Photo by Kanchanara on Unsplash

Shadow banking

The growth of asset management funds was boosted after the 2008 financial crisis, becoming a core part of the shadow banking system. The term “shadow banking” refers to the credit intermediation system involving entities and activities outside the regular banking system. These entities are not subject to the same regulatory oversight as traditional banks, hence the term “shadow.”

“The shadow banking sector is beyond the reach of regulatory democracy and designed to be such,” said Anne Pettifor, political economist, author and debt campaigner.

Despite some new regulations to the banking system after the financial crisis, the shadow banking sector has contributed to consolidating the global financial structure model and deepened financialisation worldwide.
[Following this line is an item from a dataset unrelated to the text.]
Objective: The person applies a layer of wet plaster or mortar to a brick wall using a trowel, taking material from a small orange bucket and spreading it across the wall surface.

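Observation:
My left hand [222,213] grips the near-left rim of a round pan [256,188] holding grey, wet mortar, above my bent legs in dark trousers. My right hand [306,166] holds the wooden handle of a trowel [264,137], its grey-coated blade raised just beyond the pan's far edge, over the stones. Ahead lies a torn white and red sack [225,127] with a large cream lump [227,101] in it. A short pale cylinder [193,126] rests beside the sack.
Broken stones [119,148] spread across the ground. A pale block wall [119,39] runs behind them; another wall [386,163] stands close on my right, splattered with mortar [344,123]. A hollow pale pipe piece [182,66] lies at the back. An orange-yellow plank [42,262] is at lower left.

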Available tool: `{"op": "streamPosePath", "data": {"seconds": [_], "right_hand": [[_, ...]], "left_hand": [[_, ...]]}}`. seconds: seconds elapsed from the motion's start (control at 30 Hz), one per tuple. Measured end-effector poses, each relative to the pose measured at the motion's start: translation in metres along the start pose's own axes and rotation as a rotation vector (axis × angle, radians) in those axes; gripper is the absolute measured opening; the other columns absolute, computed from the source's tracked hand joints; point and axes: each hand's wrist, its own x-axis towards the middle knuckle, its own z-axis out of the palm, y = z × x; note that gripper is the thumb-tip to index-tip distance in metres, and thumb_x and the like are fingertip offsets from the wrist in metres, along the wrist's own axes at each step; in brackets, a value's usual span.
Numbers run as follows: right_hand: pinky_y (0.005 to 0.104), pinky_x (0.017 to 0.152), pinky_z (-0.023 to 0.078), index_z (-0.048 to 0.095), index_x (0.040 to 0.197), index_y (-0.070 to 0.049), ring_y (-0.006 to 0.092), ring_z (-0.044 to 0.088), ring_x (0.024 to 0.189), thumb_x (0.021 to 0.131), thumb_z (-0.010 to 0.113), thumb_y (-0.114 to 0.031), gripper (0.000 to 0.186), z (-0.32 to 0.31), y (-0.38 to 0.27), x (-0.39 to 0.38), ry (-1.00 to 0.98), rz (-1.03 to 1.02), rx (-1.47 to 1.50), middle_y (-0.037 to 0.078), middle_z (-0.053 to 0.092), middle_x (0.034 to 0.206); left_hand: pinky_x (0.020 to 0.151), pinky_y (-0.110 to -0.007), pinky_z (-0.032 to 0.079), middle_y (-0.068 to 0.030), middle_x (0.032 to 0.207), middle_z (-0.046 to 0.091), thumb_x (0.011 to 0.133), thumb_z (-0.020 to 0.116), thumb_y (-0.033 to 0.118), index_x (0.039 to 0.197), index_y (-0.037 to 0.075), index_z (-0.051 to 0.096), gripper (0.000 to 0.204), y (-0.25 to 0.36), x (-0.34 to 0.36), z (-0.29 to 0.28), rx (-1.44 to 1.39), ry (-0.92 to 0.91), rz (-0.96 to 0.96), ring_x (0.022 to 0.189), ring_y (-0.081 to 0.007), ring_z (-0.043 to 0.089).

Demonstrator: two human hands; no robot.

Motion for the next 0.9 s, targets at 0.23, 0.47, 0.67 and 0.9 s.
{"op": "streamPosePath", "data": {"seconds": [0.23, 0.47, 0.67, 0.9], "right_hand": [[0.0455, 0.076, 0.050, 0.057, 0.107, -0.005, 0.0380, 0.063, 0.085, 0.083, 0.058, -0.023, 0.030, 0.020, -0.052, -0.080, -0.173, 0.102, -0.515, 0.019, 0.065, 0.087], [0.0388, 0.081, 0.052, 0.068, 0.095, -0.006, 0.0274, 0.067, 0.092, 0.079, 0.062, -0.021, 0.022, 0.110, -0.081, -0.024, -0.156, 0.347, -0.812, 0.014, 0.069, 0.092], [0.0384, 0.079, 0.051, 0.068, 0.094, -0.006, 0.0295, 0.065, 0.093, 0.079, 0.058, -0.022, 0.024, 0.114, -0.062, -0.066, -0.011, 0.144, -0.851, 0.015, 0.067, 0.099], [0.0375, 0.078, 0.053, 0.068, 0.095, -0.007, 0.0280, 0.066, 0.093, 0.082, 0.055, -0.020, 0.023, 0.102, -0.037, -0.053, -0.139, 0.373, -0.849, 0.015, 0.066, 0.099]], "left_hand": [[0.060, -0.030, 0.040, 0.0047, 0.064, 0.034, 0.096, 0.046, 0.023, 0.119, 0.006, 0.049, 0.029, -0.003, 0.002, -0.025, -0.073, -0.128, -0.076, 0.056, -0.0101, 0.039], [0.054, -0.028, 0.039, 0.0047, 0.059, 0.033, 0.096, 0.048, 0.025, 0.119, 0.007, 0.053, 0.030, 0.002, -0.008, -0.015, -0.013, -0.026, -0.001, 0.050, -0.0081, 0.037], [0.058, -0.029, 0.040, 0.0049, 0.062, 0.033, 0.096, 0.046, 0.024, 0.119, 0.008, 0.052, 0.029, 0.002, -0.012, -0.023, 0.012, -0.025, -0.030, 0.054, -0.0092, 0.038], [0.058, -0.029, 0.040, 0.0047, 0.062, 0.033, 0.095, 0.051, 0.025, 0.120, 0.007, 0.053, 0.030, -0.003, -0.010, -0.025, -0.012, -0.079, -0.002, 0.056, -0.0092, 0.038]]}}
“Now almost anything that can be financialised,” Anne said, “and so finance is a lighting upon almost anything that is an asset in order to be able to extract rent from it, moving away from the business of investing for productive activities.”
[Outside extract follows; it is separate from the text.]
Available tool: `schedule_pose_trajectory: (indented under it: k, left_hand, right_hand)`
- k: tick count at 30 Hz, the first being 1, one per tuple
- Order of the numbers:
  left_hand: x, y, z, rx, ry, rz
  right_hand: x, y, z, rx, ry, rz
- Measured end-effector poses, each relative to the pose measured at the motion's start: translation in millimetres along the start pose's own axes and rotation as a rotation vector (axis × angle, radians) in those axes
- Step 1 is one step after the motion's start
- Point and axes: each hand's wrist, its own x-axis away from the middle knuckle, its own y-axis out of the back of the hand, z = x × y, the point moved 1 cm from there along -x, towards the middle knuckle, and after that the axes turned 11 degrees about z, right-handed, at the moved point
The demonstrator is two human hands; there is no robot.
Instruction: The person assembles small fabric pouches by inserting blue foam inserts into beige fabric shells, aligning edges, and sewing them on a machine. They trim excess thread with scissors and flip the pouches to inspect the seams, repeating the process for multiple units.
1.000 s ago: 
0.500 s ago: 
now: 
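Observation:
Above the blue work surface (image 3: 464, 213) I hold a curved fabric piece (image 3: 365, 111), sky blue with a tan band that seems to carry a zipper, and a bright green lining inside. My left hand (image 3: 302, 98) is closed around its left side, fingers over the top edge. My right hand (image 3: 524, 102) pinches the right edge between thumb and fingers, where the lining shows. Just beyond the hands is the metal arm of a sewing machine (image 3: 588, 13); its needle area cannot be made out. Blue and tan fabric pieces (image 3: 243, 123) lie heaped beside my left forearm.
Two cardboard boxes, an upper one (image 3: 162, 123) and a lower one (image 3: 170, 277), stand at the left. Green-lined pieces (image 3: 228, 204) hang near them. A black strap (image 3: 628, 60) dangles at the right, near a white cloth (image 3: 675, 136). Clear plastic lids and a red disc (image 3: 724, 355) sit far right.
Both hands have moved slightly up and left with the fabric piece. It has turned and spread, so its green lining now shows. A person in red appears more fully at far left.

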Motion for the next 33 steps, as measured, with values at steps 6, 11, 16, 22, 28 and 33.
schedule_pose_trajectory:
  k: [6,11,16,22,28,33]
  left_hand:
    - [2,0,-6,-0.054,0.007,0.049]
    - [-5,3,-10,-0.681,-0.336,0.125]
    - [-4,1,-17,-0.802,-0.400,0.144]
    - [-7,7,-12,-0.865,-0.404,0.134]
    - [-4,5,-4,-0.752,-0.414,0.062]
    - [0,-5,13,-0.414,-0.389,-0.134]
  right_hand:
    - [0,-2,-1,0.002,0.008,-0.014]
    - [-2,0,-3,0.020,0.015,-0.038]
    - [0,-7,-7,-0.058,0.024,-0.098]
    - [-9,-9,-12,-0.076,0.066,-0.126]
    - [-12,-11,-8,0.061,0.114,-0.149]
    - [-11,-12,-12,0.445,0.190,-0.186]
The excessive propensity for rent extraction in the modern economy has already raised concerns by worldwide known economists such as Thomas Piketty, Nobel winner Joseph Stiglitz and Professor Mariana Mazzucato, Founding Director of UCL IIPP.
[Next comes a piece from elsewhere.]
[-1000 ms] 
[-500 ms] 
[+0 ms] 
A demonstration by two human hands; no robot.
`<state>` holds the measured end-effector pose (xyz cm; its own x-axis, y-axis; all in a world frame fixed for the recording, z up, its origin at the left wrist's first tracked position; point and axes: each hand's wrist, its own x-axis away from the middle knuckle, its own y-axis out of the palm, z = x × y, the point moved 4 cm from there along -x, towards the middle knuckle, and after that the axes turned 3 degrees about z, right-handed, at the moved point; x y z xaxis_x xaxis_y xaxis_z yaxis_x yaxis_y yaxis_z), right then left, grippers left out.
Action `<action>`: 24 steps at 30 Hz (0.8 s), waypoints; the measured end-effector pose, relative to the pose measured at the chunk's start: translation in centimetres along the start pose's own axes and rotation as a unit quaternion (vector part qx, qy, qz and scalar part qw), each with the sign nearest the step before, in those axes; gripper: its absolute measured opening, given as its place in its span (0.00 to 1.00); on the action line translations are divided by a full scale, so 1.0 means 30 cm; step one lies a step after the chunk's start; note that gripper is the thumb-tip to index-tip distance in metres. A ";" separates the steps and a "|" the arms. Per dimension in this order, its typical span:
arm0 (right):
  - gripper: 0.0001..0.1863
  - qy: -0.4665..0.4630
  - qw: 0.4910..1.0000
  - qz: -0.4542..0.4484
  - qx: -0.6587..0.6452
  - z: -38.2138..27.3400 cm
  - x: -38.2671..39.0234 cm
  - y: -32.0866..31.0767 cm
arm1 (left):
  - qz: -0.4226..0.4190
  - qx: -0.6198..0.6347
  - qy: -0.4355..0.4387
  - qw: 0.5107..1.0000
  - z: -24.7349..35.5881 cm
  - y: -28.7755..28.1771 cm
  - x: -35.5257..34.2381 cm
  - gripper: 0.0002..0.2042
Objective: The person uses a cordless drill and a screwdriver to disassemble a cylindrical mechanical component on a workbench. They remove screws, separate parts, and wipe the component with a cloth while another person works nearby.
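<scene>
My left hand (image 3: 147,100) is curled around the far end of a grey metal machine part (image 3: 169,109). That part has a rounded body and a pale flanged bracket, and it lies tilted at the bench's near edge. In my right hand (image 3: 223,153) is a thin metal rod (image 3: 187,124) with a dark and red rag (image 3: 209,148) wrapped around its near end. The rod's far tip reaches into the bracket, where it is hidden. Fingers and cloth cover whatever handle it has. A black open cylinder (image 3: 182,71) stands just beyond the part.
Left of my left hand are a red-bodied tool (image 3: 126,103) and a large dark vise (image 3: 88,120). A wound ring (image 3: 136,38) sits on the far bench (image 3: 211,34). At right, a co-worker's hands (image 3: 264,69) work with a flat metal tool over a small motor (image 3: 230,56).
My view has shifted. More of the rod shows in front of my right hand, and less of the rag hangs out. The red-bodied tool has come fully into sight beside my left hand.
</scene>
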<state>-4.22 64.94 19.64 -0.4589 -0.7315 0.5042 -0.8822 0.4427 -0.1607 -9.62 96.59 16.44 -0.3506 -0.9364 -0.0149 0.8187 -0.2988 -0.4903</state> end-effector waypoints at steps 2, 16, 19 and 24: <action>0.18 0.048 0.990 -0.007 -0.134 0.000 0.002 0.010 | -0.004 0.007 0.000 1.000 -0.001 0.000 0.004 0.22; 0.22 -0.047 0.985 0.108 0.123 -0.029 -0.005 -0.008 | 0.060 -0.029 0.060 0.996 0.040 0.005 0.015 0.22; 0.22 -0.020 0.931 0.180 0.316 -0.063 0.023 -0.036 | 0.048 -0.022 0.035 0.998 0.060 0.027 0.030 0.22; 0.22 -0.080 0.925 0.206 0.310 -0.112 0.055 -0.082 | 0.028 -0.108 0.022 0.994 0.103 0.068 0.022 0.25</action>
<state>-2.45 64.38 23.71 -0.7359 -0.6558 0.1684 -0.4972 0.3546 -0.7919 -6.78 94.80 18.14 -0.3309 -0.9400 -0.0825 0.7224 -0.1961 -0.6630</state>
Excessive rent extraction can inflate economic costs, possibly culminating in diminished wages, drops in investment levels, reduced innovation, and limited productivity. These outcomes pave the way for an increase in inequality, destabilisation of the economy, and, ultimately, economic stagnation.

The issue becomes even more intricate when taking into account the pressing need to shift towards a green economy in light of the climate crisis, which demands a considerable allocation of resources.

The tragedy of the time horizons

Ingrid Holmes, Executive Director of the Green Finance Institute, gave the most optimistic testimony of the panel. In her experience working within the system, she has seen progress in the sustainable finance agenda and increased transparency, accountability, and purpose-led investing.

However, she recognises short-termism as a core challenge: “Most asset managers will be looking at short-term quarterly performance because that’s what your fees are generated off, it’s how you’re benchmarked against other providers.”

Paraphrasing Mark Carney, former governor of the Bank of England, Brett Christophers described this as “the tragedy of the time horizons”. While there’s a long-term horizon associated with the climate crisis, financial institutions pursue short-term profits to have good quarterly results. Ironically, after his role in the Bank of England, Carney joined one of the most prominent private sector asset managers, which is principally a short-term investor.

For Brett, “the private sector is still not going remotely fast enough on a sufficient scale to avert the crisis”.

Anne agreed. She said we are doing “too little and too slow”. For her, the magnitude of the challenge to transition to a green economy is so big, requires so much capital and involves so many risks that can only be led by the state.

Photo by Etienne Martin on Unsplash

Money is political

Anne opened her discourse with a provoking throwback.

“There was just that moment in between August 2007, when interbank lending froze, and the 2008 collapse, when the bankers were convinced they were in real trouble and about to go to jail. What happened next? They were invited into the treasury by Gordon Brown and others to sort out the mess that had been their creation.”

Over the last 80 years, she argues, the vision that finance is objective and apolitical and that central banks should be independent of political power has taken central banks to worry more about the stability of the financial system than of the real economy.

“This is part of a process of depoliticising money as if money were some sort of objective thing which clever people understand,” Anne said.

But money is incredibly political. Finance has the power to give directionality to the economy, and the discussion of who should control those financial levers is as intellectual as it is political. Anne was blunt with her position: if we want to govern finance for the people and the planet, central banks must return to democratic control, overview and accountability.